▶ _WORK ITEM_: Print the whole listing, keeping every line exactly as given.

▶ _PROVIDED DATA_:
+ + +
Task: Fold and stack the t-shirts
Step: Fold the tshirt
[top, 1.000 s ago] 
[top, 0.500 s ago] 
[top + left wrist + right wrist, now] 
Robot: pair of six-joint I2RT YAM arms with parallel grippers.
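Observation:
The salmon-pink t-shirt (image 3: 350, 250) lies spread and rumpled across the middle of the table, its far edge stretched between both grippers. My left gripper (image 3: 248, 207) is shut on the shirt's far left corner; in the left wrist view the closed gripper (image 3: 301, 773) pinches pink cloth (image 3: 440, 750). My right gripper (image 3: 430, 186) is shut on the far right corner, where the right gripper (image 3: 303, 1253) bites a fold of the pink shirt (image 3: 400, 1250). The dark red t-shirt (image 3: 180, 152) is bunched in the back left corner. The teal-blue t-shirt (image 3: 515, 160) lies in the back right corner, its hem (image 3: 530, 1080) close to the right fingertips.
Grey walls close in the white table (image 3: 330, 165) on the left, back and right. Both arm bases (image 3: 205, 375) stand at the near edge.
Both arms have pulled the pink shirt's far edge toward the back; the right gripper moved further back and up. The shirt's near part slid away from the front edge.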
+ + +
▶ _SOLUTION BELOW_:
Task: Fold and stack the t-shirts
Step: Fold the tshirt
[top, 1.000 s ago] 
[top, 0.500 s ago] 
[top + left wrist + right wrist, now] 
Robot: pair of six-joint I2RT YAM arms with parallel grippers.
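Observation:
The salmon-pink t-shirt (image 3: 350, 250) lies spread and rumpled across the middle of the table, its far edge stretched between both grippers. My left gripper (image 3: 248, 207) is shut on the shirt's far left corner; in the left wrist view the closed gripper (image 3: 301, 773) pinches pink cloth (image 3: 440, 750). My right gripper (image 3: 430, 186) is shut on the far right corner, where the right gripper (image 3: 303, 1253) bites a fold of the pink shirt (image 3: 400, 1250). The dark red t-shirt (image 3: 180, 152) is bunched in the back left corner. The teal-blue t-shirt (image 3: 515, 160) lies in the back right corner, its hem (image 3: 530, 1080) close to the right fingertips.
Grey walls close in the white table (image 3: 330, 165) on the left, back and right. Both arm bases (image 3: 205, 375) stand at the near edge.
Both arms have pulled the pink shirt's far edge toward the back; the right gripper moved further back and up. The shirt's near part slid away from the front edge.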

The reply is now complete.